Stop thinking you can do it all on your own! (And how to grow your consulting team)

The first challenge for any professional services business is to work out how to consistently attract clients, and convert opportunities into sales.

Once you've got that figured out, you're straight into the challenges of project delivery and growing your team. 

With realistic maximum earnings of a consulting solopreneur at around half a million (and that's a rarity), you need to grow your team if you want to build a seven-figure business.

A quick aside: Whilst a few of the consultants I speak to are earning between £250k-£500k,  the vast majority of solo practitioners are generating well under £100k/US$130k in annual revenue - many even after going it alone for years! 

Also, those solopreneurs earning higher revenues typically find that 80% of their revenue comes from one client. Not only is that a very high risk business, but it's why they're always on the revenue rollercoaster, where one month revenue is up, and the next it's down!

So we can all agree that you need to build a team if you are to increase revenues and profits, and to be able to serve multiple clients simultaneously to reduce over-reliance on any one client. 

But for the micro-business owner, the challenge of growing a team is very different to that of a more established firm. 

In a micro-business (<10 people) team members need to provide a broader array of skills, and be much more flexible than is necessary in a bigger firm. 

But where do you start when you need to grow your team?

Fear not! In this article I'm going to delve into this topic in detail, not only covering the pros and cons of each of the available options, but we'll explore how to effectively and affordably grow your team. 

Your Team Make Up

Before we dive in to exploring the different options, let us first understand team structure in a professional services firm context.

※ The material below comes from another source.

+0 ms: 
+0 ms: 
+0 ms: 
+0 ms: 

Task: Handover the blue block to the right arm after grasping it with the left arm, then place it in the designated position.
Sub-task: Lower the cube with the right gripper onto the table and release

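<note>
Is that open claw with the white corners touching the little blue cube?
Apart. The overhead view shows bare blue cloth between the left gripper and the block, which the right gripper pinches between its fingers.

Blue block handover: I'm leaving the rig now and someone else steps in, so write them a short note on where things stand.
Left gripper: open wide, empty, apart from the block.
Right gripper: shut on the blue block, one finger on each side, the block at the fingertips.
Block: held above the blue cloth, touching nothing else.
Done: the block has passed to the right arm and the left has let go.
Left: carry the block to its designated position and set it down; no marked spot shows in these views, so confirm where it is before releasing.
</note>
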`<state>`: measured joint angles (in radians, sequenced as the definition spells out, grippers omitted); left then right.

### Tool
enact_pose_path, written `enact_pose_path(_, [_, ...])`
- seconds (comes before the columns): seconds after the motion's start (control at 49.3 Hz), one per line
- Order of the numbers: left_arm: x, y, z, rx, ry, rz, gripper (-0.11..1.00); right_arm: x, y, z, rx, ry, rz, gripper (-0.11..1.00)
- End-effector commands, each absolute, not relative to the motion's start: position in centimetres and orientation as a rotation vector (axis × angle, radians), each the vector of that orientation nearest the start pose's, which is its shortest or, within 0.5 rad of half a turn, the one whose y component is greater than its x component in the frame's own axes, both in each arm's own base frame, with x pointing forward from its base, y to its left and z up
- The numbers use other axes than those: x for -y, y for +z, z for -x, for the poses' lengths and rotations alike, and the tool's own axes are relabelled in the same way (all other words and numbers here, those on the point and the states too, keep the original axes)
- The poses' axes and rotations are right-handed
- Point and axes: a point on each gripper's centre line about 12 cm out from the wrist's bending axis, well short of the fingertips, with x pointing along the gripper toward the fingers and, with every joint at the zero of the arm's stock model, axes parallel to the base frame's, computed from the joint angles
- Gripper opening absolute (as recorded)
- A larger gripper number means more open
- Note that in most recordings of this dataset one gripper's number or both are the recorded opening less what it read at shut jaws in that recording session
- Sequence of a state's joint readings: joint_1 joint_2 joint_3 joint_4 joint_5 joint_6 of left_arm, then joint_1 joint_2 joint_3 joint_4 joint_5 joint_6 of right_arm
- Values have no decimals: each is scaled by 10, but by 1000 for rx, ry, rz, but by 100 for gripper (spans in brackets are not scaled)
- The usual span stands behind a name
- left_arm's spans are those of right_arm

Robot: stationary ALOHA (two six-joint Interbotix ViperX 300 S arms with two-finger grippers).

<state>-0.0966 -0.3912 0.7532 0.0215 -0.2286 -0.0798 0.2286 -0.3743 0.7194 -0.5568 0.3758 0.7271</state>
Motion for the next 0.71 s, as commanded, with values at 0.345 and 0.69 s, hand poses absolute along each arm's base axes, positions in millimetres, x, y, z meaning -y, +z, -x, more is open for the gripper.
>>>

In a consulting business, staff fall into one of two buckets:

  1. Billable staff - team members who are assigned directly to projects and who normally have a billable utilisation target. They are often referred to as delivery staff or fee earners
  2. Non-billable staff (overhead) - administrative staff, those serving business-wide functions like IT, HR and Finance, and management. These staff are not typically billed to projects (although it may happen on occasion)  

The Leveraged Pyramid

For fee earning roles in a consulting business it is the norm to deploy a structure known as the leveraged pyramid.

A leveraged pyramid means that there are more junior staff than senior staff.

As stated by David Maister in his book, Managing the Professional Services Firm (ISBN: 978-0743231565), these different levels of roles are sometimes referred to as:

  • Finders responsible for bringing in new work and client relationships
  • Minders overseeing projects and ensuring they are delivered to time, budget, scope and quality
  • Grinders the doers

The leverage comes  from the ability to utilise lower cost resources to support a project. This has the impact of increasing a project's profitability.

A leveraged pyramid means that, as a firm, you can deploy the right team for the job. 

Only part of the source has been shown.